The ambition of the greatest man of our generation has been to wipe every tear from every eye. That may be beyond us, but as long as there are tears and suffering, so long our work will not be over.

And so we have to labour and to work, and work hard, to give reality to our dreams. Those dreams are for India, but they are also for the world, for all the nations and peoples are too closely knit together today for anyone of them to imagine that it can live apart.

Peace has been said to be indivisible; so is freedom, so is prosperity now, and so also is disaster in this one world that can no longer be split into isolated fragments.
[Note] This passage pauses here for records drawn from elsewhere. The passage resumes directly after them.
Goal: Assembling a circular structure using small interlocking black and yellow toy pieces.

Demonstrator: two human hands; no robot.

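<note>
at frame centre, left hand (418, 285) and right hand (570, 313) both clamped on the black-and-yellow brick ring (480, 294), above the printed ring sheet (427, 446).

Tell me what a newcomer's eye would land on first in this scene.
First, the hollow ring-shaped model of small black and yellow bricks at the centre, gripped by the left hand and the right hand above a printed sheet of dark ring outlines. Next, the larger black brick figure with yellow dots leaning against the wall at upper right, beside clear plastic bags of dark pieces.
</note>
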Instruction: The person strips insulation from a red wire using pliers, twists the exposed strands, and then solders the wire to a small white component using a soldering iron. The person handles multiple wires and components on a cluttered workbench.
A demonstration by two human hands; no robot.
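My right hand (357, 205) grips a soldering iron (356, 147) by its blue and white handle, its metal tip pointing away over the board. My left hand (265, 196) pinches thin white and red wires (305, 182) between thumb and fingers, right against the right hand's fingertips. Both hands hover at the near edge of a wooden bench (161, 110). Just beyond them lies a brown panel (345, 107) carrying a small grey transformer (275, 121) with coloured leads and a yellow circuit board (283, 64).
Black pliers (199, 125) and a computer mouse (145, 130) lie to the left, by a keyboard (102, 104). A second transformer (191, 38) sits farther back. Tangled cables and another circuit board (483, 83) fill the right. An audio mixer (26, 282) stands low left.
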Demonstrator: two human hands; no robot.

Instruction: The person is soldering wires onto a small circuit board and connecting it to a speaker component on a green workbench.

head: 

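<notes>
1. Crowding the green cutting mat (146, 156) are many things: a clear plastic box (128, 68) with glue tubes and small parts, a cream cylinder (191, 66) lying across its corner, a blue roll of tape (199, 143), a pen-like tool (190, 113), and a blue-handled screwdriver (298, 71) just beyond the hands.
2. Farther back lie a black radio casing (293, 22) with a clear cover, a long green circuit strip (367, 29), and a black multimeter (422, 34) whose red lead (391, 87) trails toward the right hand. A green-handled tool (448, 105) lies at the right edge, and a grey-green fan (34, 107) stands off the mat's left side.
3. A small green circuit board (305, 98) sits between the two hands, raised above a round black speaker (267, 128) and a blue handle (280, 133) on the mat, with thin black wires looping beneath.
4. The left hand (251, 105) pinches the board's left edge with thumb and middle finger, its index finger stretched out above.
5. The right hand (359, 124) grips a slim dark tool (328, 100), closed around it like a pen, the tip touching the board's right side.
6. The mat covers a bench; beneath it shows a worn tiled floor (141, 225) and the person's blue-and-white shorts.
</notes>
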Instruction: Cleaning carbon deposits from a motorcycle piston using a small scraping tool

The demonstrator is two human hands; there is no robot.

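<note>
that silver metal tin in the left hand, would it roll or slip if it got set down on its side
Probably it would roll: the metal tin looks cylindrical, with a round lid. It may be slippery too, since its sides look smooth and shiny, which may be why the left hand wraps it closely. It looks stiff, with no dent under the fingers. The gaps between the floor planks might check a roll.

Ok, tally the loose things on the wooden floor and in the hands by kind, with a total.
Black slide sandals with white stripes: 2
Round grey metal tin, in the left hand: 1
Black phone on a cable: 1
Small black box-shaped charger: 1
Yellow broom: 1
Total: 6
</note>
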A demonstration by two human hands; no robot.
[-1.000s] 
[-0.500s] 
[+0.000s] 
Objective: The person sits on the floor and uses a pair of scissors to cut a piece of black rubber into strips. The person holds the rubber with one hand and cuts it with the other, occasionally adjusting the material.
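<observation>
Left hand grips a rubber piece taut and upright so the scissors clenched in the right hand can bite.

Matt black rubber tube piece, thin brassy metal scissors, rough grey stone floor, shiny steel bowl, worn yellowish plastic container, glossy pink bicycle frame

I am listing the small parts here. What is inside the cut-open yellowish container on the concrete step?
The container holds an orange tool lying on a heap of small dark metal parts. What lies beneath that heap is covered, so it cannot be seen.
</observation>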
To the people of India, whose representatives we are, we make an appeal to join us with faith and confidence in this great adventure. This is no time for petty and destructive criticism, no time for ill will or blaming others. We have to build the noble mansion of free India where all her children may dwell.

I beg to move, Sir,

“That it be resolved that:

(1) After the last stroke of midnight, all members of the Constituent Assembly present on this occasion, do take the following pledge: ‘At this solemn moment when the people of India, through suffering and sacrifice, have secured freedom, I………………………….., a member of the Constituent Assembly of India, do dedicate myself in all humility to the service of India and her people to the end that this ancient land attain her rightful place in the world and make her full and willing contribution to the promotion of world peace and the welfare of mankind;

(2) Members who are not present on this occasion do take the pledge (with such verbal changes as the President may prescribe) at the time they next attend a session of the Assembly.”

Jawaharlal Nehru (1889-1964) was India’s first prime minister.